*EPF208 08/15/00
Symposium on Migration in the Americas to be Held in Costa Rica
(U.S. "very supportive" of Sept. 4-6 San Jose event) (550)
By Eric Green
Washington File Staff Writer

Washington -- A symposium on international migration in the Americas, to which the United States is contributing a majority portion of the event's operational budget, will be held September 4-6 in San Jose, Costa Rica, the State Department announced.

One of the symposium's objectives will be to "help frame or crystalize migration issues" for discussion at the next Summit of the Americas, to be held in Quebec City in April 2001, said a State Department official. The United States was the "responsible coordinator" for implementing the migrant workers initiative at the previous Summit of the Americas in Santiago in 1998, the official said, and as such is "very supportive" of the upcoming San Jose symposium, "because we see this activity as quite complementary to our purposes."

Primary organizers for the symposium are the International Organization for Migration, and the United Nations Economic Commission for Latin America and the Caribbean (ECLAC).

In describing the objectives for the symposium, ECLAC said the gathering will provide an opportunity for policymakers, experts, international agencies, non-governmental and other civil society organizations to meet and discuss regional migration issues.

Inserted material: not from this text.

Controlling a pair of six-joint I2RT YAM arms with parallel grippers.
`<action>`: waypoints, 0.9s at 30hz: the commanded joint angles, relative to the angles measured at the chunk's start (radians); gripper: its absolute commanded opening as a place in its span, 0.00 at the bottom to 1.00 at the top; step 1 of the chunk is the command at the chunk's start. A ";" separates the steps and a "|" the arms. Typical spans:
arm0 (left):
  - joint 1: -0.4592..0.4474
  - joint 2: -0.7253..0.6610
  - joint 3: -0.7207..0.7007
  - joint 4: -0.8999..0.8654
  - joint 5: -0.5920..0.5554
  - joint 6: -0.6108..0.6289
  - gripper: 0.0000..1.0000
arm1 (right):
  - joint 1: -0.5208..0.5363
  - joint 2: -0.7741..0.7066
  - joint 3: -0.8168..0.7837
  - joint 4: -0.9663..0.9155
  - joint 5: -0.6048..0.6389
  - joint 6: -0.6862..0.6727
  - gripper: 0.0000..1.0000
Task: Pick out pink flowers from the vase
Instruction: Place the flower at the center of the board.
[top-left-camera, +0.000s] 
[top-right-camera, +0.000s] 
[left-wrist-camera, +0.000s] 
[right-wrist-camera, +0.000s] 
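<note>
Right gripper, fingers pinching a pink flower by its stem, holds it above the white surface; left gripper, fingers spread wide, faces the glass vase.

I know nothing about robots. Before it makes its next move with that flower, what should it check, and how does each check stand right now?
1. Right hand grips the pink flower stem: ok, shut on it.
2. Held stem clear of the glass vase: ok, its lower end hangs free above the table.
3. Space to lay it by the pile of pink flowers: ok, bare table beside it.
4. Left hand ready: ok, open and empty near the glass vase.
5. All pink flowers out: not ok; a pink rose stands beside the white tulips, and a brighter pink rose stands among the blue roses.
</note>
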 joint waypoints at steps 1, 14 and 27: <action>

Special attention will be given to possible scenarios for international action in the future.

ECLAC said international migration has emerged as one of the key issues for the 21st century. In the Americas, ECLAC said that since the 1960s, an increasing number of people have been migrating, both within Latin America and the Caribbean, and to the United States. Thus, another major objective for this symposium, ECLAC said, is to analyze the economic, social and political effects of migration on the countries migrants leave, as well as the countries to which they migrate.

Julia Taft, assistant secretary for the State Department's Bureau of Population, Refugees, and Migration (PRM), said at a migration conference in March that one of the United States' highest migration priorities is combating the growth of extra-regional migrant trafficking in the hemisphere. Increasingly sophisticated alien smugglers, many from Asia, are targeting countries in the region more than ever before, either as final destinations or transit locations to other countries in the hemisphere, she said. Taft's bureau has primary responsibility within the U.S. government for formulating policies on population, refugees, and migration, and for administering U.S. refugee assistance and admissions programs.

Representing the United States at the San Jose symposium will be PRM's Deputy Assistant Secretary Marguerite Rivera Houze and Allan Jury, director of PRM's Office of Policy and Resource Planning.

The State Department says current information on regional migration issues can be accessed on the Internet at the Regional Conference on Migration (RCM) Virtual Secretariat's web site at www.crmsv.org (in Spanish). The United States provided funding for the purchase of computer hardware and software, and training, enabling member states of the RCM to participate more actively in the Virtual Secretariat. RCM member states are Belize, Canada, Costa Rica, the Dominican Republic, El Salvador, Guatemala, Honduras, Mexico, Nicaragua, Panama and the United States.